• YOUR GOAL: With pictures omitted, restate the data word for word.

• INFORMATION SUPPLIED:
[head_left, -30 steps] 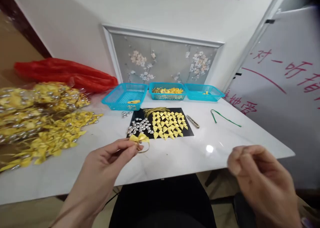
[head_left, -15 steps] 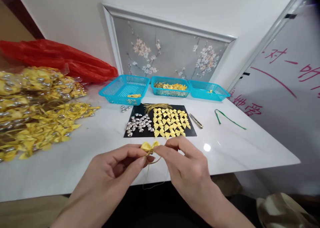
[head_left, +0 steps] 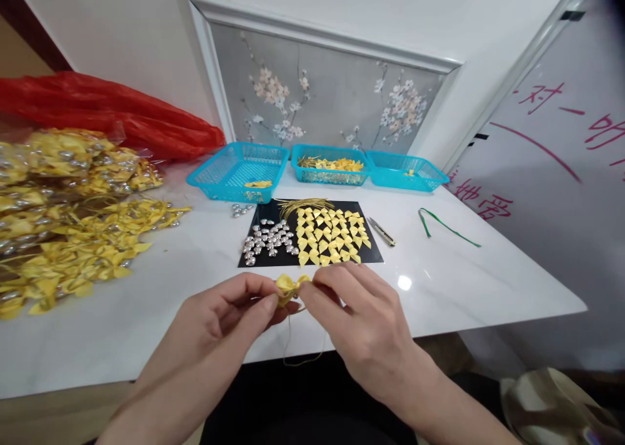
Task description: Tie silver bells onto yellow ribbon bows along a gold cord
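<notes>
Currently one yellow bow [head_left: 284, 282] is held up in front of the bench [head_left: 478, 282], between the two hands and just nearer the person than one black mat [head_left: 375, 253]. Its two loops point left and right, so its long axis runs crosswise, roughly level; one thin cord [head_left: 305, 363] droops below in a curve. The left hand [head_left: 219, 331] has its grip closed on the bow's left side, thumb against fingers. The right hand [head_left: 371, 321] touches the right loop with bent fingers; whether its grip is closed on ribbon or cord is hidden. On the mat lie silver beads [head_left: 268, 240] and rows of small yellow bows [head_left: 334, 237], both too many to count surely. Beyond stand three blue baskets [head_left: 219, 190]; one knife [head_left: 382, 232] and one green strip [head_left: 449, 229] lie rightward.
</notes>
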A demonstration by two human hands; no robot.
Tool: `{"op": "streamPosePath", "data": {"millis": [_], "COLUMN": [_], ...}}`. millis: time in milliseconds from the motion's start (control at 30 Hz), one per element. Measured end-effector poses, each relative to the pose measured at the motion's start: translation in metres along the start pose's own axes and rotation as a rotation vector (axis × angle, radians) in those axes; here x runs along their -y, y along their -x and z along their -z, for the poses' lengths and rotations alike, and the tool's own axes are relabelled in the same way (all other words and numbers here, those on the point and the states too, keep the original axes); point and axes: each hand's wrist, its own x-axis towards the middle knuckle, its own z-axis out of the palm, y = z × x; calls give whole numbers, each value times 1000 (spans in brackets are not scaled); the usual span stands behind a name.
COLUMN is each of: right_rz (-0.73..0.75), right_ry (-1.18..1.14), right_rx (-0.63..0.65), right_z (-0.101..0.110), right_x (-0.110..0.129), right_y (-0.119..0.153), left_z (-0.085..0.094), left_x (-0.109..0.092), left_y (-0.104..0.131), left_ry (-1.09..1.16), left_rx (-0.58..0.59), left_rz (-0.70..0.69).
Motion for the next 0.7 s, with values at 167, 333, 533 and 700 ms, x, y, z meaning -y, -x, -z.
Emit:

• SOLUTION TO THIS TASK:
[head_left, -30 steps] 
[head_left, -15 steps] 
[head_left, +0 steps] 
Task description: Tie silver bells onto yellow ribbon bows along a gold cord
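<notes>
Currently one yellow bow [head_left: 284, 282] is held up in front of the bench [head_left: 478, 282], between the two hands and just nearer the person than one black mat [head_left: 375, 253]. Its two loops point left and right, so its long axis runs crosswise, roughly level; one thin cord [head_left: 305, 363] droops below in a curve. The left hand [head_left: 219, 331] has its grip closed on the bow's left side, thumb against fingers. The right hand [head_left: 371, 321] touches the right loop with bent fingers; whether its grip is closed on ribbon or cord is hidden. On the mat lie silver beads [head_left: 268, 240] and rows of small yellow bows [head_left: 334, 237], both too many to count surely. Beyond stand three blue baskets [head_left: 219, 190]; one knife [head_left: 382, 232] and one green strip [head_left: 449, 229] lie rightward.
</notes>
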A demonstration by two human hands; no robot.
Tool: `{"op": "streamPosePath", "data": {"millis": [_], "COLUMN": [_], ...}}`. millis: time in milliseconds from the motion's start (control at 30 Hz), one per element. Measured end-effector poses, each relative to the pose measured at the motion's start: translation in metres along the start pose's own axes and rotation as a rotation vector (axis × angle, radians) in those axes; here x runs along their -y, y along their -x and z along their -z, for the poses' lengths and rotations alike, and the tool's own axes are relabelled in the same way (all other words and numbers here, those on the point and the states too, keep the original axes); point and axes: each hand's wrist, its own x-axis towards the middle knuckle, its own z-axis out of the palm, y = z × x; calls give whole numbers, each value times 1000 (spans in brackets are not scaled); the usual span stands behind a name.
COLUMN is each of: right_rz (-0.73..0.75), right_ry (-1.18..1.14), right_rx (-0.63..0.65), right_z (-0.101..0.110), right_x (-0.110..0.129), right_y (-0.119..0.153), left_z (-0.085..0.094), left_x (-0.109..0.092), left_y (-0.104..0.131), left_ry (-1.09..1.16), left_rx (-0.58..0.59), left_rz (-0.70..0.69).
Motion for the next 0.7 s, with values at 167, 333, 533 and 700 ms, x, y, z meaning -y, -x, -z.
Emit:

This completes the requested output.